- To do
Only the lines from the one that contains "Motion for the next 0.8" through the final line of the entries should be repeated, exactly as written.

- Dataset entries
● ● ● ● ● ● ●
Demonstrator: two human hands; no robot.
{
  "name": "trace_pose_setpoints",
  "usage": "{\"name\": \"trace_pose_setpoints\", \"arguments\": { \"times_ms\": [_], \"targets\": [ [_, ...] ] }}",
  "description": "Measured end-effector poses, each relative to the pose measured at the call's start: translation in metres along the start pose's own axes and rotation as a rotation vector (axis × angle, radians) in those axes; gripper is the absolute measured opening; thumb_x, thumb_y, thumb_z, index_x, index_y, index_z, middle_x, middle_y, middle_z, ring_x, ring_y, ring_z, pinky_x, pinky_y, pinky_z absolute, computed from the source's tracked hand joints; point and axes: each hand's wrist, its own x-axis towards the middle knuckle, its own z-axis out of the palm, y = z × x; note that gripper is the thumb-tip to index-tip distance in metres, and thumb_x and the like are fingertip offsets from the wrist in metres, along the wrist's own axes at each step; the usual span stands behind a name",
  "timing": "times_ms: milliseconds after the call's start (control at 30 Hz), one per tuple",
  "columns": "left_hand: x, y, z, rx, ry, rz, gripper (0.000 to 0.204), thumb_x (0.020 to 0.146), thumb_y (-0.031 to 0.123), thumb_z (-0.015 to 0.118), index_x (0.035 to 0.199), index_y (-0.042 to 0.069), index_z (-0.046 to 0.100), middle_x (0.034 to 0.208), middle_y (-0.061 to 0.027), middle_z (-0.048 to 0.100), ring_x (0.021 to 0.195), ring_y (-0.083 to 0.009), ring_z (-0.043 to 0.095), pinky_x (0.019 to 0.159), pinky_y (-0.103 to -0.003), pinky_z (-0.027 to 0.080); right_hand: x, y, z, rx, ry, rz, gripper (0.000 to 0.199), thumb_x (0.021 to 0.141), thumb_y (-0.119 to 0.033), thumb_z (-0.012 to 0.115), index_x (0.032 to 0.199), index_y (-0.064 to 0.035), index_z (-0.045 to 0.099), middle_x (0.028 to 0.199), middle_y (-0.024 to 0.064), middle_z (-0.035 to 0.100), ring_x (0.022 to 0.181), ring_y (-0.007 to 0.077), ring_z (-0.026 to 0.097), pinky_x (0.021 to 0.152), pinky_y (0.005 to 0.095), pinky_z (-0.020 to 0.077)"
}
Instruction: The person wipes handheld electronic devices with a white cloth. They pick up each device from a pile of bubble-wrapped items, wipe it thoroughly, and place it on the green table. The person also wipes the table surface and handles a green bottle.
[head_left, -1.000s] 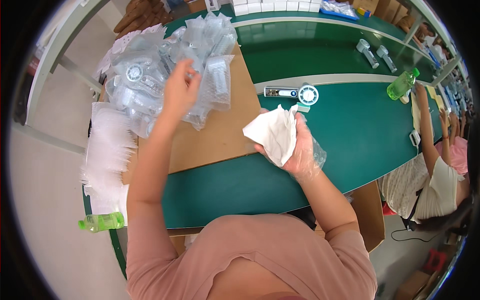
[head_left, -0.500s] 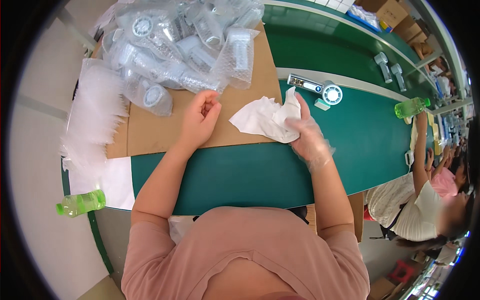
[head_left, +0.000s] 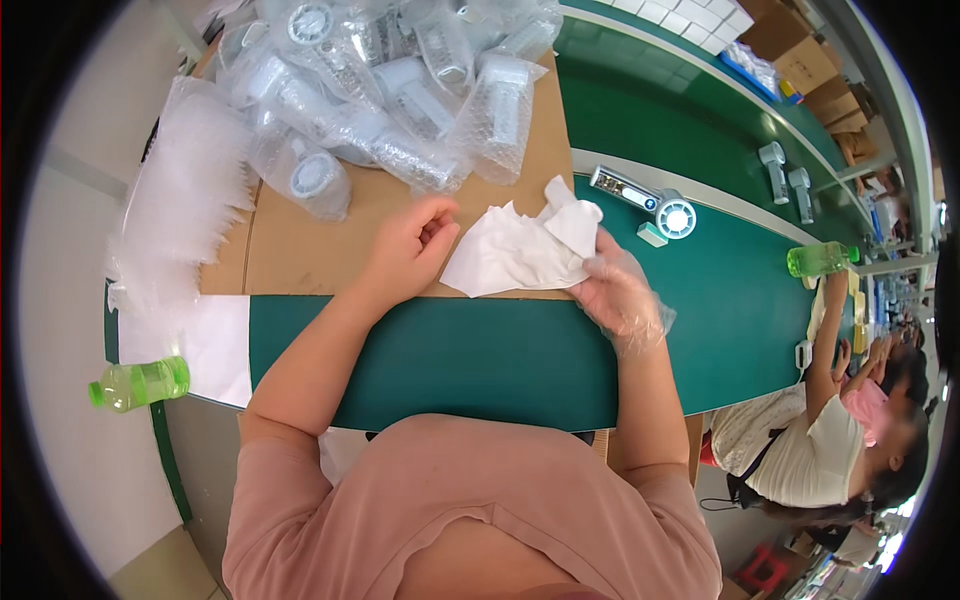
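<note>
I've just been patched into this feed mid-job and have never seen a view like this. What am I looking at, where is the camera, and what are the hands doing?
There is no machine here: a person works with two hands, filmed by a wide fisheye camera worn on the head and looking down, so straight edges bend near the rim. The forearms come in from below. The left hand is bare, loosely curled and empty, resting on a brown cardboard sheet. The right hand, in a thin clear plastic glove, touches a crumpled white cloth lying on that sheet. Behind lies a heap of bubble-wrapped parts. On the green table sit a small handheld fan and two green bottles. Another person sits at the right.
</note>
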Motion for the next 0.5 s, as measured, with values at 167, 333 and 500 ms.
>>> {"name": "trace_pose_setpoints", "arguments": {
  "times_ms": [167, 333, 500],
  "targets": [
    [0.001, -0.001, 0.004, 0.004, -0.006, -0.025, 0.016, 0.089, 0.004, 0.061, 0.105, 0.004, 0.061, 0.084, 0.0017, 0.057, 0.074, -0.0054, 0.050, 0.065, -0.021, 0.043, 0.007, 0.001, -0.009, -0.164, 0.087, -0.048, 0.051, 0.088, 0.006, 0.045, 0.138, 0.0063, 0.032, 0.133, 0.0212, 0.048, 0.125, 0.0308, 0.050, 0.105, 0.0411, 0.0442],
    [0.000, -0.005, 0.003, 0.027, 0.012, -0.004, 0.015, 0.089, 0.004, 0.061, 0.104, 0.004, 0.062, 0.086, 0.0024, 0.057, 0.073, -0.0050, 0.050, 0.064, -0.020, 0.042, 0.007, -0.006, 0.004, 0.282, 0.150, 0.048, 0.046, 0.100, -0.023, 0.041, 0.136, 0.0054, 0.037, 0.135, 0.0188, 0.049, 0.125, 0.0304, 0.050, 0.106, 0.0416, 0.0407],
    [0.003, -0.005, 0.004, 0.077, -0.006, 0.033, 0.014, 0.089, 0.006, 0.061, 0.103, 0.004, 0.062, 0.086, 0.0006, 0.058, 0.074, -0.0065, 0.052, 0.065, -0.022, 0.044, 0.005, -0.001, -0.001, 0.197, 0.062, -0.030, 0.047, 0.097, -0.019, 0.050, 0.135, 0.0067, 0.039, 0.132, 0.0190, 0.052, 0.122, 0.0302, 0.053, 0.106, 0.0433, 0.0410]
  ]
}}
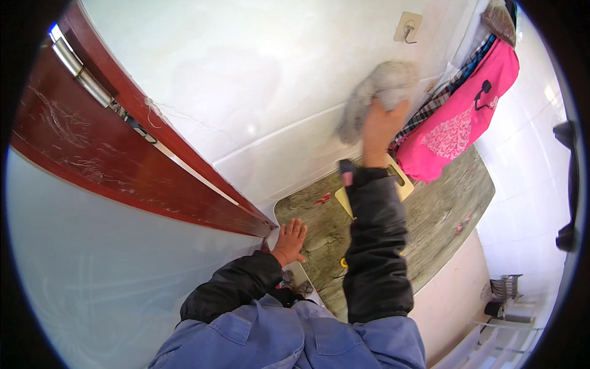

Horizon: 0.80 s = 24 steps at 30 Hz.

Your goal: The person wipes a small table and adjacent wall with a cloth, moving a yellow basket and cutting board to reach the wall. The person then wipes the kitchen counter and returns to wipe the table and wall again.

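Grey cloth is pressed on the wall by the outstretched right hand, its fingers unclear, while the left hand, fingers spread, is laid on the table.

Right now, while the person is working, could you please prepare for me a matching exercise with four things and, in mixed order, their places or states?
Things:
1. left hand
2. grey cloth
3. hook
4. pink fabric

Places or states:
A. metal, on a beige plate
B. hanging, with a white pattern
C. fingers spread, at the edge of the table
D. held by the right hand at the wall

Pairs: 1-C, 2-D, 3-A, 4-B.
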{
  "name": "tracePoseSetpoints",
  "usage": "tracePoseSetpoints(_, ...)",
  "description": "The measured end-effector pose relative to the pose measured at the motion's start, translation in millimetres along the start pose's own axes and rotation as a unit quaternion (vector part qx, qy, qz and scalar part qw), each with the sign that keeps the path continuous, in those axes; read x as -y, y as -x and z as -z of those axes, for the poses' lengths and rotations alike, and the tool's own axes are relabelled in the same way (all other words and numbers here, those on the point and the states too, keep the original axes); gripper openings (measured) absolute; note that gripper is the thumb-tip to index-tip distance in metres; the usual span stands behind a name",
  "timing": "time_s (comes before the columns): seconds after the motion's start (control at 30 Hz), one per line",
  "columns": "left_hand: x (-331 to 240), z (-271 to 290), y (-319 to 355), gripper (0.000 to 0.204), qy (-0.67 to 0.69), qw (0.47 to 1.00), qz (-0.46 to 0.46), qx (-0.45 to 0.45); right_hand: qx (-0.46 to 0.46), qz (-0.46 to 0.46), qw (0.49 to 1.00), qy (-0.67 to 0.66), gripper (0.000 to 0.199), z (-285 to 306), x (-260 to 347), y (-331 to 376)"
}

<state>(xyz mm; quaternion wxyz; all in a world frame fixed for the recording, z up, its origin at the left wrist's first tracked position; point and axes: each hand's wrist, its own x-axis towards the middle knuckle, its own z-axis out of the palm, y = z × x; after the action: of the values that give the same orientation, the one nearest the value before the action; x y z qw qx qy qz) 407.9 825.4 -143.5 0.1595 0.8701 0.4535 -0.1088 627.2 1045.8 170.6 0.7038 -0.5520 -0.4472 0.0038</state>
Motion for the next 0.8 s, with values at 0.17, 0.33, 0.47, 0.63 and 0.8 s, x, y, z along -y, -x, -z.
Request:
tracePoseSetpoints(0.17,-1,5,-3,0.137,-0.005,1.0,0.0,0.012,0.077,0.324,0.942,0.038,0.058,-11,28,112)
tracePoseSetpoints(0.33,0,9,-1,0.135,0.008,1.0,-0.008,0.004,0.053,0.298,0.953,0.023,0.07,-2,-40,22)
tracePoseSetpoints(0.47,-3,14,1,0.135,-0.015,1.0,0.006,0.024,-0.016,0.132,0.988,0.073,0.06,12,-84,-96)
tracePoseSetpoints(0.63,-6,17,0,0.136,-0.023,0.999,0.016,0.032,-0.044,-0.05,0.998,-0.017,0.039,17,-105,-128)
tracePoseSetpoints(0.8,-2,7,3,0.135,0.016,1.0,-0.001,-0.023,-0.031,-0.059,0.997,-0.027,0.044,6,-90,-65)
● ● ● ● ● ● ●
- Reply to the exercise
Motion for the next 0.8 s, with values at 0.17, 0.33, 0.47, 0.63 and 0.8 s, x, y, z along -y, -x, -z.
Request:
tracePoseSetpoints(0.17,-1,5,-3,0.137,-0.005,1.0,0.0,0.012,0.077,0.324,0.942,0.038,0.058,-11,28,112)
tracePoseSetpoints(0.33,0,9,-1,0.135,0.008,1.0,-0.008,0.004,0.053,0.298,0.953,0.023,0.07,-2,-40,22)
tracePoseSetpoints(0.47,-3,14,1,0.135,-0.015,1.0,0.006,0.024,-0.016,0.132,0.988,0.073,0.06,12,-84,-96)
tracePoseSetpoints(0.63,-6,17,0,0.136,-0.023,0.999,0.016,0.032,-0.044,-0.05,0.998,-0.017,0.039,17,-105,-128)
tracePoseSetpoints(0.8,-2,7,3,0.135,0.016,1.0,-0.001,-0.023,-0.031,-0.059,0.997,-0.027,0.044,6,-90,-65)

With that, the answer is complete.